The movement provides a new 'family' for many drop-outs picked up on the streets, but stands accused of driving members away from their relatives in the world outside.

One new arrival, a former heroin addict told how he was desperate to see his girlfriend of eight years and two young children again, but had been advised by elders not to see them for the time being.

The programme, entitled Jesus Army - Brothers in Arms, can be seen on BBC1 at 10.25pm on Sunday May 12.

Fact File

The Fellowship, which includes the Army as its evangelising wing, was founded in Northampton by Noel Stanton in 1969.

The group's Northampton congregation now numbers 600.

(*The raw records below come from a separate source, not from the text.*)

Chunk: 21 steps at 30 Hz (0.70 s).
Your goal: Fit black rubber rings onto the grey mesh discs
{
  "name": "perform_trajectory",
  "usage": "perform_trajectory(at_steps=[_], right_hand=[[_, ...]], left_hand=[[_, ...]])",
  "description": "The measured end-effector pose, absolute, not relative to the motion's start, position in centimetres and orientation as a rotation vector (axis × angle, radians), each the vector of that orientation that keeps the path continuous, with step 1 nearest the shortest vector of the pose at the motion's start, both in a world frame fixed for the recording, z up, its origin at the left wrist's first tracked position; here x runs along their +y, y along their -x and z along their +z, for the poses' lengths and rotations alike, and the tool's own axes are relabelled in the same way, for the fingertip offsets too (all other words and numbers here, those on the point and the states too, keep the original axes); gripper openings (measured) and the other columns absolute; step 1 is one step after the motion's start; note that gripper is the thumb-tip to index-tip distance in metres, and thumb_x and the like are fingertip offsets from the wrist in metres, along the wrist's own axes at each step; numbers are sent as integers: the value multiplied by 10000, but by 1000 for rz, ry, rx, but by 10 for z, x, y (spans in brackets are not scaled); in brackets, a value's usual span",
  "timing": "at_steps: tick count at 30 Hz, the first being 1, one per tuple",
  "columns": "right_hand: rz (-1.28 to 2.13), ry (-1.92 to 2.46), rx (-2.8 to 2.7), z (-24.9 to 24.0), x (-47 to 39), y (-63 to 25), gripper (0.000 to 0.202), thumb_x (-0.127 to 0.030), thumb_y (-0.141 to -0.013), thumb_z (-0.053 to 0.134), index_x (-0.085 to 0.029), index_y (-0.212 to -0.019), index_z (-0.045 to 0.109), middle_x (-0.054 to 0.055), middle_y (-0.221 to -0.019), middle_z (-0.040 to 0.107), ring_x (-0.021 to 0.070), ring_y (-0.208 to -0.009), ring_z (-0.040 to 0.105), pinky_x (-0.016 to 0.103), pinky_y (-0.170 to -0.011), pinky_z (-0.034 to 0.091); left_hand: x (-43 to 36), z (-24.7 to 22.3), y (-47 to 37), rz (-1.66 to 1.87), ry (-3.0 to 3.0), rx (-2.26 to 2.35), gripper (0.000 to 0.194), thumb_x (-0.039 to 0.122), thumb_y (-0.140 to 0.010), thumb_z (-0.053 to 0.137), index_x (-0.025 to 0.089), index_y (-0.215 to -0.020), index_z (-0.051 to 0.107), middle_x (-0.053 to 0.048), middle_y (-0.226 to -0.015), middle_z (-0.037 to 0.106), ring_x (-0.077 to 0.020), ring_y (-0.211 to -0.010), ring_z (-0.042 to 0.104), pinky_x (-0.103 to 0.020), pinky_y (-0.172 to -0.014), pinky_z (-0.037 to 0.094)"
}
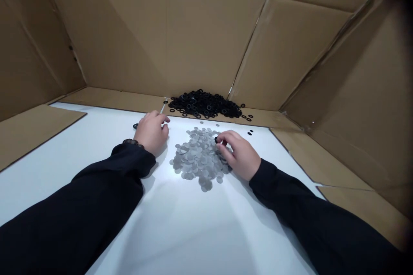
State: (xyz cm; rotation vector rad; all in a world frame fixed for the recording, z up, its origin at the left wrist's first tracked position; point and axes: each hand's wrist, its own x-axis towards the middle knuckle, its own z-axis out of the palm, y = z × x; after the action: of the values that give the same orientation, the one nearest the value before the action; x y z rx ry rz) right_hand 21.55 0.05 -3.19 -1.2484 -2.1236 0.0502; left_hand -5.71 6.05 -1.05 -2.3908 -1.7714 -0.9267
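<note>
A pile of thin grey translucent discs (200, 154) lies on the white surface between my hands. My right hand (240, 154) is over the pile's right edge, thumb and index finger pinching a small black ring (216, 140). Left of the discs, my left hand (152, 132) rests low over the surface with its fingers curved and slightly apart, holding nothing that I can see. Black rings (135, 126) lie against its outer side, partly hidden by the hand. Behind the discs is a heap of black rings (204, 104).
Cardboard walls (213, 34) enclose the back and sides. Cardboard strips (119, 98) border the white tabletop (187, 232). A few loose black rings (249, 133) lie right of the heap.
</note>
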Motion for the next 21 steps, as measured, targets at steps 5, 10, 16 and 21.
perform_trajectory(at_steps=[5,10,16,21], right_hand=[[71,1201,-2054,-31,-19,-197,95,-221,-881,568,-216,-976,565,33,-883,621,170,-783,592,309,-748,472],[20,1209,-2066,-33,-22,-191,214,-213,-847,594,-210,-1056,550,27,-860,622,175,-790,600,310,-742,476],[165,1255,-2038,-39,-22,-196,294,-207,-850,559,-208,-1140,508,35,-934,625,140,-721,596,281,-670,484],[165,1279,-2062,-39,-22,-198,301,-227,-853,558,-198,-1149,516,38,-908,611,150,-735,596,285,-652,482]], left_hand=[[29,-4,21,-1263,2942,-1679,271,353,-877,474,175,-948,666,-52,-946,680,-187,-855,601,-292,-784,467],[10,-6,7,-961,3213,-1634,263,348,-867,454,196,-939,657,-33,-863,685,-174,-754,602,-277,-681,451],[30,-1,28,-266,2561,-1989,272,283,-806,400,176,-775,648,-133,-805,682,-272,-705,604,-346,-580,372],[49,-1,44,-269,2458,-2056,288,284,-797,390,170,-808,654,-161,-881,694,-291,-750,616,-354,-572,386]])
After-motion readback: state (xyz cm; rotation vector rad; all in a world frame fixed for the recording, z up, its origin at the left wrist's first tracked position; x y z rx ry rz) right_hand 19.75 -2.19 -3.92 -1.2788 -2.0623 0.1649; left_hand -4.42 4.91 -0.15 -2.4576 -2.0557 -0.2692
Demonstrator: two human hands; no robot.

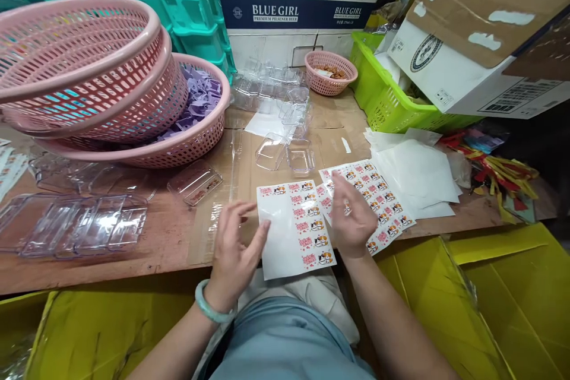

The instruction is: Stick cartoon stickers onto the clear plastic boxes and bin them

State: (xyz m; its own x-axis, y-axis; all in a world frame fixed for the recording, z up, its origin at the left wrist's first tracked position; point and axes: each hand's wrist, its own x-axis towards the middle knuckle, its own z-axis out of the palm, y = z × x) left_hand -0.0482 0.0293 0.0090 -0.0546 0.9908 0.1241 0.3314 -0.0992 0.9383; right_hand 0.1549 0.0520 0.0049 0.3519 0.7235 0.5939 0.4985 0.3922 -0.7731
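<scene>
A sticker sheet [279, 249] lies at the table's front edge, printed with red lettering and cartoon cats. Most of its left column is bare white backing, while the right column is full. My left hand [234, 249], with a pale green bangle at the wrist, is at the sheet's left edge; its thumb and fingers are apart. Just right of the sheet, my right hand [354, 219] is raised with its fingers drawn together, slightly blurred; anything between the fingertips is hidden. Beneath it lies a second sticker sheet [387, 205], partly covered by the hand.
Clear plastic cases [80, 225] lie at the left, and more clear pieces [271, 92] at the back. Pink baskets [187, 151] stand back left, one holding purple pieces. White papers [414, 178], a green crate [378, 95] and a carton [467, 77] occupy the right.
</scene>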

The Fellowship owns businesses with an annual turnover of 12 million, including Goodness Foods, TBS Builders Merchants, Northampton's Mason Bullock solicitors the Whitefields Surgery in Camp Hill and a firm of plumbers and decorators.

It also boasts Skaino Services of Daventry, a garage which looks after the fleet of 150 brightly-coloured vehicles, including 50 mini-busses and five double-deckers.

Everyone who works in the businesses is a member of the Jesus Army and is paid a flat rate of 500 a month.

TV and Radio is banned at the Fellowship's community homes, although newspapers are allowed.